Shepard first published this optical paradox in his 1990 book Mind Sights (page 79) giving it the name "l'egs-istential quandary". It is the first entry in his chapter on "Figure-ground impossibilities". The pen-and-ink drawing is based on a dream Shepard had in 1974, and on the pencil sketch he made when he woke up.

==Interpretation==

Blivet illusion, another impossible figure based on figure-ground confusion

The image is widely reproduced and discussed. Brad Honeycutt, author of Exceptional Eye Tricks, calls the Shepard elephant "one of the most famous and classic optical illusions."

The MIT Encyclopedia of the Cognitive Sciences classifies it under "Illusions of Interpretation" as an example of "Impossible Pictures", saying, "Impossible figures embody conflicting 3D clues...Shepard's elephant (figure 2) confuses its legs with the spaces in between.
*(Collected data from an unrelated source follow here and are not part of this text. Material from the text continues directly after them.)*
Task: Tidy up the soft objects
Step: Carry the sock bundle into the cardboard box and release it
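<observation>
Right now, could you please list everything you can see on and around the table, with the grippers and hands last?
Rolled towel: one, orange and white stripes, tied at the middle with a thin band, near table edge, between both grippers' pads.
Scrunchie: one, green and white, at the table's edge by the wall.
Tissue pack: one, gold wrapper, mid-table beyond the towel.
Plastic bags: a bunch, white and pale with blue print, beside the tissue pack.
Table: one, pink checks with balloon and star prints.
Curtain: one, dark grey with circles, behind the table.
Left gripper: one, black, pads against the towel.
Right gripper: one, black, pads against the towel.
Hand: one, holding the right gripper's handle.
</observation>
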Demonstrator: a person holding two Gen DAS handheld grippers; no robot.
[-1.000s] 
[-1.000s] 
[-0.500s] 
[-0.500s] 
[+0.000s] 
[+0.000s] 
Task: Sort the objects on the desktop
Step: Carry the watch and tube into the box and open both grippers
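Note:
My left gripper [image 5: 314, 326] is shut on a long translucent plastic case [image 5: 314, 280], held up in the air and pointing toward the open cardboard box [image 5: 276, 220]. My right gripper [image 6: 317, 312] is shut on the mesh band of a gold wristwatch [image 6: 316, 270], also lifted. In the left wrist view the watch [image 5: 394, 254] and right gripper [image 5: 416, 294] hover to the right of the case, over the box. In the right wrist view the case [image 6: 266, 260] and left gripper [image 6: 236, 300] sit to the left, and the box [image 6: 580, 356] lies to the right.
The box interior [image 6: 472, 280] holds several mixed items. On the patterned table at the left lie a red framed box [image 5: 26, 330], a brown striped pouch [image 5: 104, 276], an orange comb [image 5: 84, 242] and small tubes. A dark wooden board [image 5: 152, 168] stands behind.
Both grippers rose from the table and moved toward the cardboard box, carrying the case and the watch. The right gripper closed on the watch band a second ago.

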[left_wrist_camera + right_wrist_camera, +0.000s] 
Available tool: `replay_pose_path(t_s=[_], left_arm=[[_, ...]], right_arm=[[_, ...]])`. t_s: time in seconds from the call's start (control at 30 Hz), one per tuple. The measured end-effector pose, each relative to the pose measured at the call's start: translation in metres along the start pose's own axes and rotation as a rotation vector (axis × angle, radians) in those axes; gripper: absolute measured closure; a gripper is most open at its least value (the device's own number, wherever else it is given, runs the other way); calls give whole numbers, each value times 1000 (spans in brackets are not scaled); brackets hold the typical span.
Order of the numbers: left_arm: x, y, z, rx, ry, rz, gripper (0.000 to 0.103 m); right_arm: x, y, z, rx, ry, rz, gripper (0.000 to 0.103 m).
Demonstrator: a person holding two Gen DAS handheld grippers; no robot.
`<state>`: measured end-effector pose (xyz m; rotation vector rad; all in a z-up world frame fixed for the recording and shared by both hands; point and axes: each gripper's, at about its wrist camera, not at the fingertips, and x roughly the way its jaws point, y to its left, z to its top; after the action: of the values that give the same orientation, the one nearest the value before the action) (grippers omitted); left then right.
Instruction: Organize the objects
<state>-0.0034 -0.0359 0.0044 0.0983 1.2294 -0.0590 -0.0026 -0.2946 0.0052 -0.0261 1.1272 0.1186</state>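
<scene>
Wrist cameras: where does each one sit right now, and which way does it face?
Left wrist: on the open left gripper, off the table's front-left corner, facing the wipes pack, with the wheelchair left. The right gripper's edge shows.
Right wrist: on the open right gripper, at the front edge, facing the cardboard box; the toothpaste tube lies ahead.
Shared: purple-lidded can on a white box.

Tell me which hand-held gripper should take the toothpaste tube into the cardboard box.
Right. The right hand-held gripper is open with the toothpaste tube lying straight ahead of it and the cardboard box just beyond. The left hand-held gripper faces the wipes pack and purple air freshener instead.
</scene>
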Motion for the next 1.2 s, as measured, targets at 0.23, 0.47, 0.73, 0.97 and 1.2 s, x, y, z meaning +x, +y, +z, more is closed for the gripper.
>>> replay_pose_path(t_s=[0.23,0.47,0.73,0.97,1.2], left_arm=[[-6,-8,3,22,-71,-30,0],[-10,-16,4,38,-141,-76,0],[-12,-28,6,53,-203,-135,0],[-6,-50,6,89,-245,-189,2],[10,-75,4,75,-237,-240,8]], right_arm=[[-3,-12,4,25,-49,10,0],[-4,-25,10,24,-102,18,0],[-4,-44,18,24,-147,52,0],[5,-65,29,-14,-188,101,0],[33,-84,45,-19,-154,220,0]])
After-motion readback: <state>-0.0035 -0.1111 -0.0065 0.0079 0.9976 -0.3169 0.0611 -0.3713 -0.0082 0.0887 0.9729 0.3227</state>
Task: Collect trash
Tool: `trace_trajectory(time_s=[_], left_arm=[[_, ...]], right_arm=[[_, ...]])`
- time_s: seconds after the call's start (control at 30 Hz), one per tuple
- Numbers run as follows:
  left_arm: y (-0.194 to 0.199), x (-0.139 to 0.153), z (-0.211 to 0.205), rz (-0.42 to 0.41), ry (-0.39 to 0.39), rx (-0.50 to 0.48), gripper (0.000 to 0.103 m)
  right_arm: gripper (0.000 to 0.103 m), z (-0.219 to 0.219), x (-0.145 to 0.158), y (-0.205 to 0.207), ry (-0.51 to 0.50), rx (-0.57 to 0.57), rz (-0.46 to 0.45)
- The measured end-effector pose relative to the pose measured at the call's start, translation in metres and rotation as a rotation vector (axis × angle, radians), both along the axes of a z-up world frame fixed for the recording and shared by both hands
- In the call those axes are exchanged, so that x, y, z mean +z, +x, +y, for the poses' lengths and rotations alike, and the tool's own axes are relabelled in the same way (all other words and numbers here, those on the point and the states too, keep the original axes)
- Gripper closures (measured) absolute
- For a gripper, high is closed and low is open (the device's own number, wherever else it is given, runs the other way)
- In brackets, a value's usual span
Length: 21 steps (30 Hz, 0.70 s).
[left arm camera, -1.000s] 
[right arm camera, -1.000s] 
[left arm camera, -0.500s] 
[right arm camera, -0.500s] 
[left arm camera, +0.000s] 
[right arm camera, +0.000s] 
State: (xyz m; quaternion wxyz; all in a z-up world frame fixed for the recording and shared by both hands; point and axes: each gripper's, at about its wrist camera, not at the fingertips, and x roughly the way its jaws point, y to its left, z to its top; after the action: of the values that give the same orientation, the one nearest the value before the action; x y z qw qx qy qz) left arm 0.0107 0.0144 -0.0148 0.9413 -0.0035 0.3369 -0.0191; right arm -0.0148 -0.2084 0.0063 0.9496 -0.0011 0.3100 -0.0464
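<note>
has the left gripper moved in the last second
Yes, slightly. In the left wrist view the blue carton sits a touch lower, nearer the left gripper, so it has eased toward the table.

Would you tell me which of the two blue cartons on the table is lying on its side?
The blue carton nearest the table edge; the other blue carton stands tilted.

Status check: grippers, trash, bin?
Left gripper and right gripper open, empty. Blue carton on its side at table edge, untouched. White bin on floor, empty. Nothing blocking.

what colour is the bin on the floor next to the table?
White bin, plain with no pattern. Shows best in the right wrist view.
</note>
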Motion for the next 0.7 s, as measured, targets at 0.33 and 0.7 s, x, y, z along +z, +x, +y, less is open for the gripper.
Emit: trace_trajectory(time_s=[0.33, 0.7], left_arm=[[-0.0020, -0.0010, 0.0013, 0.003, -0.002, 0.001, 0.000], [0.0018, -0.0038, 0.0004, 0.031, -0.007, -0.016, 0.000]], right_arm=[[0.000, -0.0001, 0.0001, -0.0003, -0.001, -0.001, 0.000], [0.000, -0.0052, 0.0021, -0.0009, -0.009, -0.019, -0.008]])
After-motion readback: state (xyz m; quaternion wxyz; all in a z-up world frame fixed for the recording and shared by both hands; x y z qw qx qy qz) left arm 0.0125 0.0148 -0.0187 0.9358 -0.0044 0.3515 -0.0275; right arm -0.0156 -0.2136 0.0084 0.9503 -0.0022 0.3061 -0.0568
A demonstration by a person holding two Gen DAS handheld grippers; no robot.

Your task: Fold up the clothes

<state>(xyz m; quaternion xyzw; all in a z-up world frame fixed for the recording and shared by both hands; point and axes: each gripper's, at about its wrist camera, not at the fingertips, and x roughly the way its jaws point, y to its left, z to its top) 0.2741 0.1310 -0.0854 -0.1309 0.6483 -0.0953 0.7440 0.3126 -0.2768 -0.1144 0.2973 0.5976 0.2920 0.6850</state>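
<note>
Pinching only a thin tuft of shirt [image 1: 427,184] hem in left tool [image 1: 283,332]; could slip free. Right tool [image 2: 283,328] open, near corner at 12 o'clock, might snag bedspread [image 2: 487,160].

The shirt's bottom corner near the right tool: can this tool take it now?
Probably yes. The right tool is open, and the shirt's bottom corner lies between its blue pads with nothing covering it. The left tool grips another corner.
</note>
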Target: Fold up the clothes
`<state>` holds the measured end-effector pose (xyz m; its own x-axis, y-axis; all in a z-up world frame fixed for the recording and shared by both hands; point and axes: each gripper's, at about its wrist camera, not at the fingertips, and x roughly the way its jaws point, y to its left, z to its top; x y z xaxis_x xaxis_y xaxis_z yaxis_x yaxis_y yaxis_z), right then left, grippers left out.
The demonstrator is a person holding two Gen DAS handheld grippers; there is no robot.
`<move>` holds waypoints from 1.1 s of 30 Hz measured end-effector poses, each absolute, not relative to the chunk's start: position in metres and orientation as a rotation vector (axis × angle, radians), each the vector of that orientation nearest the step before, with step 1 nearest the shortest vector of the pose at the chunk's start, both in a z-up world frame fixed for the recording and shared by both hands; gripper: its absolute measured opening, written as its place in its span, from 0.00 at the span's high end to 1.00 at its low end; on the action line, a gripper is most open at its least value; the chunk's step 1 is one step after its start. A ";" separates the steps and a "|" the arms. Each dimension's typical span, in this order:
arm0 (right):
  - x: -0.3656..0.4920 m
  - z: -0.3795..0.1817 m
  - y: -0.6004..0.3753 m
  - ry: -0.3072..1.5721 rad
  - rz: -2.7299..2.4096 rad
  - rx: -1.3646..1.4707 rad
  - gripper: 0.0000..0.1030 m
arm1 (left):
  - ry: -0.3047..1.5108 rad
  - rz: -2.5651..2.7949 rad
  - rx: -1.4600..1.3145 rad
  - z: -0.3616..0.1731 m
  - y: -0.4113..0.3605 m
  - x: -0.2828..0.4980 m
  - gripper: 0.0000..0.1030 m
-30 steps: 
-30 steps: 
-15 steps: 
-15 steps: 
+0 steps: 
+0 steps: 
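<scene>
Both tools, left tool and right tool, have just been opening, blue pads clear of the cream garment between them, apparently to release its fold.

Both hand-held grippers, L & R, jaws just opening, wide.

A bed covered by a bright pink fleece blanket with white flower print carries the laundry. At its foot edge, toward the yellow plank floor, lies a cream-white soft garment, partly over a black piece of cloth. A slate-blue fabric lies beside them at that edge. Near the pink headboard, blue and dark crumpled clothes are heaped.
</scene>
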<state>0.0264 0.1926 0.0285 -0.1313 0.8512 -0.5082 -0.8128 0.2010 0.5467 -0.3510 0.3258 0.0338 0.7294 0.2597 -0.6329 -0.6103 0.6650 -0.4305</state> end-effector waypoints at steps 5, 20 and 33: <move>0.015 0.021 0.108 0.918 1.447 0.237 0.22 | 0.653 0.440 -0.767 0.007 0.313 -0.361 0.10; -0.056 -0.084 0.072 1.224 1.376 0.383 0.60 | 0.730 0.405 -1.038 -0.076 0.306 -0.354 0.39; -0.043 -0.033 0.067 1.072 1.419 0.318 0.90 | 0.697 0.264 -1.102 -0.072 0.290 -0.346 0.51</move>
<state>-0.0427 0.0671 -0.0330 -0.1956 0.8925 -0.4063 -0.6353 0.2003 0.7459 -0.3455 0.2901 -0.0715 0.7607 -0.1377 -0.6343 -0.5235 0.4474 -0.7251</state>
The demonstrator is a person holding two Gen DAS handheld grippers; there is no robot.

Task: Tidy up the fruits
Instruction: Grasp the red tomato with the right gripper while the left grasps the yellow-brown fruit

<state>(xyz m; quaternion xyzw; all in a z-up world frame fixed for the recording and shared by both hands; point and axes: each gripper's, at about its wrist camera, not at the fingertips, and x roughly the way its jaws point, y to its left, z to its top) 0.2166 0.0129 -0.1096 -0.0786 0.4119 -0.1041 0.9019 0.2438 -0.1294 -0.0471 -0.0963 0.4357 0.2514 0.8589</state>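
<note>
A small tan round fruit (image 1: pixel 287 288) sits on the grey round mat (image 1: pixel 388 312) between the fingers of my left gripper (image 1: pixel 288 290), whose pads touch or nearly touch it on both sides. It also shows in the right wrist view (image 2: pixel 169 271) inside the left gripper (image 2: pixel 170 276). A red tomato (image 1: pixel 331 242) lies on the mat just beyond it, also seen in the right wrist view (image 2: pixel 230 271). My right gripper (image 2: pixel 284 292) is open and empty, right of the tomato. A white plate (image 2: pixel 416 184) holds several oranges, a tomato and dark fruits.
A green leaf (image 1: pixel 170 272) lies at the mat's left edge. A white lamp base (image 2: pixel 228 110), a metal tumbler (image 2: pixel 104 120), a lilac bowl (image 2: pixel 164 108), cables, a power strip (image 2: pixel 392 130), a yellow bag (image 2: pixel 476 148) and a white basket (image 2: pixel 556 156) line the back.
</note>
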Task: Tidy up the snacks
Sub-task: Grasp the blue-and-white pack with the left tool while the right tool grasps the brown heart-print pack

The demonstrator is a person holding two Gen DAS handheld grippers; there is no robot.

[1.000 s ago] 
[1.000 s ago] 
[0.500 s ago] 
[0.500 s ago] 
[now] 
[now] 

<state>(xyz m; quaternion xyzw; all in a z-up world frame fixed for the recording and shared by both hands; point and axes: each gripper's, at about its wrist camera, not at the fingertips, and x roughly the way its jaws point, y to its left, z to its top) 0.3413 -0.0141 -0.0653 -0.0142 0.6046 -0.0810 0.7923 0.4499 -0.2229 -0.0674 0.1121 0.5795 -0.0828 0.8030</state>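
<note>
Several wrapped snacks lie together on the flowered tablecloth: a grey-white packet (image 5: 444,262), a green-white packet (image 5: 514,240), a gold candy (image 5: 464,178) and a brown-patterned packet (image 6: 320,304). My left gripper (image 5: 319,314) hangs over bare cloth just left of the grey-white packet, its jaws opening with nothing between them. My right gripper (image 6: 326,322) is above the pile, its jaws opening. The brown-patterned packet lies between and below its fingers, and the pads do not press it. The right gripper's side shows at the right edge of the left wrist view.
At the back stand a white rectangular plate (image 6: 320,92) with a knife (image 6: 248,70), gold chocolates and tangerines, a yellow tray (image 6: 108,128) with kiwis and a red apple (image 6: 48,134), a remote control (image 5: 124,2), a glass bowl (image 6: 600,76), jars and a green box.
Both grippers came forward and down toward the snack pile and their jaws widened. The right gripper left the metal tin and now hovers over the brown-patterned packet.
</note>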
Local votes about depth are not properly integrated."

The Oxford Companion to Consciousness suggests as a way to understand "Shepard’s many-legged elephant": "try slowly uncovering the elephant from the top, or from the bottom." (If you cover the bottom of the drawing, you see the top of an elephant with four legs. If you cover the drawing's top, you see four elephant feet, plus trunk and tail.)

Al Seckel, who devotes Chapter 18 of his book Masters of Deception to Roger Shepard, draws a contrast between Shepard's elephant and the impossible trident (aka the "blivet" or "Devil's tuning fork"). Although an impossible trident has a closed edge, Seckel says the "conspicuous line discontinuity" of the elephant's tail is necessary to avoid a "counting paradox": a blivet is an imaginary object, but everyone knows an elephant has exactly four legs and exactly four feet.

==Influence==
The Shepard elephant has attracted interest outside scholarly sources. Author Clive Gifford included it in his 2013 book for children Eye Benders, and told The Guardian it is one of his favorites.

Sometime before 2012, someone created a modified version of the Shepard elephant. The modified elephant has an extra hind leg, with foot attached, made by extending the curved line that Shepard left ambiguous (to look like either the top of a leg or the end of a tail.) This modified image, which now has four legs but five feet, was circulated as "How many legs does this elephant have?"

The Shepard elephant has also inspired some other derivative works. The OpticalSpy website also cited the Shepard elephant as inspiration for manipulating a photograph of an Indian elephant to give it six legs.